Memang ada mereka yang ekstrim, bahkan sampai mengharamkan cinta. Padahal ini mengabaikan sisi kemanusiaan. Mereka memandang bahwa pernikahan adalah bagian dari perjuangan dakwah, sehingga tidak diperlukan cinta. Padahal kasih sayang, manja, cinta adalah cinta basyari yang diperlukan oleh manusia. Ada hadits yang mengatakan bahwa : Nikahilah wanita yang banyak anaknya dan besar kasih sayang / cintanya.

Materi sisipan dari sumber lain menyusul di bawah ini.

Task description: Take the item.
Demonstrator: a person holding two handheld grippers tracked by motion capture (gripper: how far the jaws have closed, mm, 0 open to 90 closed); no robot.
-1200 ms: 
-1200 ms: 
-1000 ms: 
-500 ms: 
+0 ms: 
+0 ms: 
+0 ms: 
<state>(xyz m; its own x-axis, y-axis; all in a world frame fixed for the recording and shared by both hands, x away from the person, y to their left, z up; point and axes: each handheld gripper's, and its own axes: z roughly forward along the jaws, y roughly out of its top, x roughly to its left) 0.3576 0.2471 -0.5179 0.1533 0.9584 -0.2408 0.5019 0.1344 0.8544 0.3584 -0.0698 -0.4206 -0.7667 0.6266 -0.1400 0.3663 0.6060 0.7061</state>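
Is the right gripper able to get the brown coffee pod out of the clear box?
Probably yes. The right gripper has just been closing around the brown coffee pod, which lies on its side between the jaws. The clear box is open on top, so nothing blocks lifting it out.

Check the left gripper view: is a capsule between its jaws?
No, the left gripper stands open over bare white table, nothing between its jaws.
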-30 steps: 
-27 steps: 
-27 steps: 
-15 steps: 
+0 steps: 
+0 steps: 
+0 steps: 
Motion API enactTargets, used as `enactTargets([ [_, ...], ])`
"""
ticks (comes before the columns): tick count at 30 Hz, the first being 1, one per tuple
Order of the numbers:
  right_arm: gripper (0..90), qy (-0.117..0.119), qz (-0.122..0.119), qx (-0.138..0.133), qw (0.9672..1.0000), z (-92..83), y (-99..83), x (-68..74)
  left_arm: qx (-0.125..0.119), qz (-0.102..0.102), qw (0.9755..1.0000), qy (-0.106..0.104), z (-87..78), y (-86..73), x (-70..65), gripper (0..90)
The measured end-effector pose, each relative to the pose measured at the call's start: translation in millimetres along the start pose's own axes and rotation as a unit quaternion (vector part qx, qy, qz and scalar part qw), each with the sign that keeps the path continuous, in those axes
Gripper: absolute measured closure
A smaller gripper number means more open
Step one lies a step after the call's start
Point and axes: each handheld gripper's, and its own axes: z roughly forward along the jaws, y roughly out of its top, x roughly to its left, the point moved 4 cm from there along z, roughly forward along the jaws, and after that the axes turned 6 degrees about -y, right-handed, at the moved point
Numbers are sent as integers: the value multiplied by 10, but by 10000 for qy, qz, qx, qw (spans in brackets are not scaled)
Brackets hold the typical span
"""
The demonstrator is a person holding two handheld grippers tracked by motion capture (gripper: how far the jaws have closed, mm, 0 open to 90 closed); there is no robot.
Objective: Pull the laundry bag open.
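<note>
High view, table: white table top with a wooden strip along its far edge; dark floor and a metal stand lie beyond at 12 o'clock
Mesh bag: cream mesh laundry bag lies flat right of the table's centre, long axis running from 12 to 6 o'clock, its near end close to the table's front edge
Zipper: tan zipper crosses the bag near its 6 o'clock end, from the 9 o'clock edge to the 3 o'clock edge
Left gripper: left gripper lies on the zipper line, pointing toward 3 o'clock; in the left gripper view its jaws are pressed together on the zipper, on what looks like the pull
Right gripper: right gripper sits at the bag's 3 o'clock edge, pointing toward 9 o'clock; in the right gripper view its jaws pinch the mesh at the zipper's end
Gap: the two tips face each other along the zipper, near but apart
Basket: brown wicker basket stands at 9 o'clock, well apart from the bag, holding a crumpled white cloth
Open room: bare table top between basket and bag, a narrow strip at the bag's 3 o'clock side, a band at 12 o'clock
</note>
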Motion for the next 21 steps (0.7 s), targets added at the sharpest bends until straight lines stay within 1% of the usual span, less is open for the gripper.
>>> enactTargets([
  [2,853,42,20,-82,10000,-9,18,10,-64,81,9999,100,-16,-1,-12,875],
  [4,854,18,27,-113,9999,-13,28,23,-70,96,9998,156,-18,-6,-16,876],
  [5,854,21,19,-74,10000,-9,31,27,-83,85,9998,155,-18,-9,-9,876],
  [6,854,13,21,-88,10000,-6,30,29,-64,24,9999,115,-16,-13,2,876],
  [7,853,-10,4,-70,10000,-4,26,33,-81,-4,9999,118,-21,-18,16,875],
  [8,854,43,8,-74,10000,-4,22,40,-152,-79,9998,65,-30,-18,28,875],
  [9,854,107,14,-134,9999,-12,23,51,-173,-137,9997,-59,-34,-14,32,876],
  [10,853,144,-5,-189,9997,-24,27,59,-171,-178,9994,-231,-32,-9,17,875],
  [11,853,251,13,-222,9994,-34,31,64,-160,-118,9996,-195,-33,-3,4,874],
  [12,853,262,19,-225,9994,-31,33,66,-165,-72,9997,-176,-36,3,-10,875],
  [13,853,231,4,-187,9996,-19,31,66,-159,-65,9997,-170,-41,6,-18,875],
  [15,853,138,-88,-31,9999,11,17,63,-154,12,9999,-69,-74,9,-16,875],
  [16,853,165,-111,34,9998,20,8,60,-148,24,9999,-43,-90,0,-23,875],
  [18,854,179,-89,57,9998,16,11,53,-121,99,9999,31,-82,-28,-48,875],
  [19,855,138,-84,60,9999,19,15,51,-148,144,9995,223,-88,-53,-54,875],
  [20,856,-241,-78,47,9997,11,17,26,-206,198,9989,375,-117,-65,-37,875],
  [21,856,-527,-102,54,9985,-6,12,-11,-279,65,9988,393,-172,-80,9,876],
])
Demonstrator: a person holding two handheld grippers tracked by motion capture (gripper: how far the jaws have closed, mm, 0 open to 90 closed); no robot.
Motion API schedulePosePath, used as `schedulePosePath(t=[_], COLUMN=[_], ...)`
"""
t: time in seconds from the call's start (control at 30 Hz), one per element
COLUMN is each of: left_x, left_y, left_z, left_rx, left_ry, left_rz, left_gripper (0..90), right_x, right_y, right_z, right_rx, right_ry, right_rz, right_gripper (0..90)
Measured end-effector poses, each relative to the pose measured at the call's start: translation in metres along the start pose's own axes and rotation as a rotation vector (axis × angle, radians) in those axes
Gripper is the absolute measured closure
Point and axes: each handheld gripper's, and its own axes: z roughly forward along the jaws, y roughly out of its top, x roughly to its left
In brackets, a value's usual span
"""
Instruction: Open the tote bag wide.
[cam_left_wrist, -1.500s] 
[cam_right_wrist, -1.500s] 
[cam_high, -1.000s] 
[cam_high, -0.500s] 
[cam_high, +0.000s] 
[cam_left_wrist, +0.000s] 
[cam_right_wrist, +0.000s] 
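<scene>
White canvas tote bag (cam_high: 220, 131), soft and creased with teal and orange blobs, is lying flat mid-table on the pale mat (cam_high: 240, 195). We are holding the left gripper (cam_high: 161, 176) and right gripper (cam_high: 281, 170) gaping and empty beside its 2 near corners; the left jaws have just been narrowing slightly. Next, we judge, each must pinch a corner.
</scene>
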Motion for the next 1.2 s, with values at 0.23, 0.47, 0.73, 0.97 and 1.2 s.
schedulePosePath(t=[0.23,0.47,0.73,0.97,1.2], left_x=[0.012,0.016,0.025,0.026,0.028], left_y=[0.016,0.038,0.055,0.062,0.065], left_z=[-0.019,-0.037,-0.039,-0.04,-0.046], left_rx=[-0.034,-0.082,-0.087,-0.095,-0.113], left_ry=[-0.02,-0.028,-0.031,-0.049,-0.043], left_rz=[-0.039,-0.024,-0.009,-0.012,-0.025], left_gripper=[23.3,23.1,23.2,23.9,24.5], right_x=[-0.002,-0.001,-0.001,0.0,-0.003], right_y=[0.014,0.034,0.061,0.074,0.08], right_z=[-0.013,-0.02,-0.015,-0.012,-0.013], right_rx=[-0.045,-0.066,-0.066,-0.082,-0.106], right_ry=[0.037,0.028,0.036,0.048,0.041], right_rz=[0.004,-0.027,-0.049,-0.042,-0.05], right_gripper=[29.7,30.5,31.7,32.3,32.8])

Rasulullah pun menyampaikan citanya kepada Khadijah.

Justru sebaiknya adalah setelah proses khitbah, saat itulah cinta dijatuhkan.
Kesalahan dari mereka yang  mengharamkan cinta pada pasangan, adalah karena ayat idelogi digunakan untuk muamalah. Sehingga beragama menjadi terlalu keras. Padahal agama seharusnya lembut dan nyaman dalam kebenaran.

Setelah khitbah dan kedua pasangan menyukai pasangan masing-masing, segeralah menikah setelah ada uangnya. Sebagaimana pada jual beli barang, jika telah cocok, maka bayarkan uangnya.
Mahar dapat dipandang sebagai DP, sedangkan sisa pembayarannya adalah seluruh hidup yang ditanggung nantinya oleh suami. Dan akan ada uang mut’ah bila nanti terjadi perpisahan.

Dalam penyampaian data tidak boleh ada kebohongan, harus dicari parameter atau kriteria yang mewakili seluruh data. Misalnya untuk  mobil, bila mesinnya baik, maka dapat disimpulkan bahwa mobilnya baik. Tidak perlu membongkar keseluruhan mobil, yang artinya sama saja merusak mobilnya.

Bila ada hal yang di luar normal, harus disampaikan.

Sebetulnya sifat seseorang dapat dipelajari dari wajah dan telapak tangannya, sehingga proses khitbah sebetulnya sudah cukup untuk mengenali sifat dan karakter calon pasangan. Karena wajah dan telapak tangan adalah representasi dari seseorang. Dari wajah dapat terlihat kecantikan, sifat, karakter, kemauan, bohong atau tidaknya, mata yang jujur atau tidak, sifat lembut dan tunduk atau tidak. Dari bahasa tubuh juga dapat diketahui karakter seseorang, misalnya dari cara memasuki ruangan dan cara duduk. Buku tentang ilmu mempelajari sifat manusia dari wajah dan telapak tangan ini ditulis oleh Fakhrur Rozi dalam bahasa Arab dan belum diterjemahkan ke dalam Bahasa Indonesia.


Maka ta’aruf dan khitbah adalah cara yang sangat efektif dan tidak merugikan salah satu pihak. Dari proses ini akan didapatkan pasangan yang sesuai kualifikasinya, karena bila kualifikasi kurang tepat, di masa pernikahan akan terjadi proses penataan yang terus menerus, tidak kunjung selesai.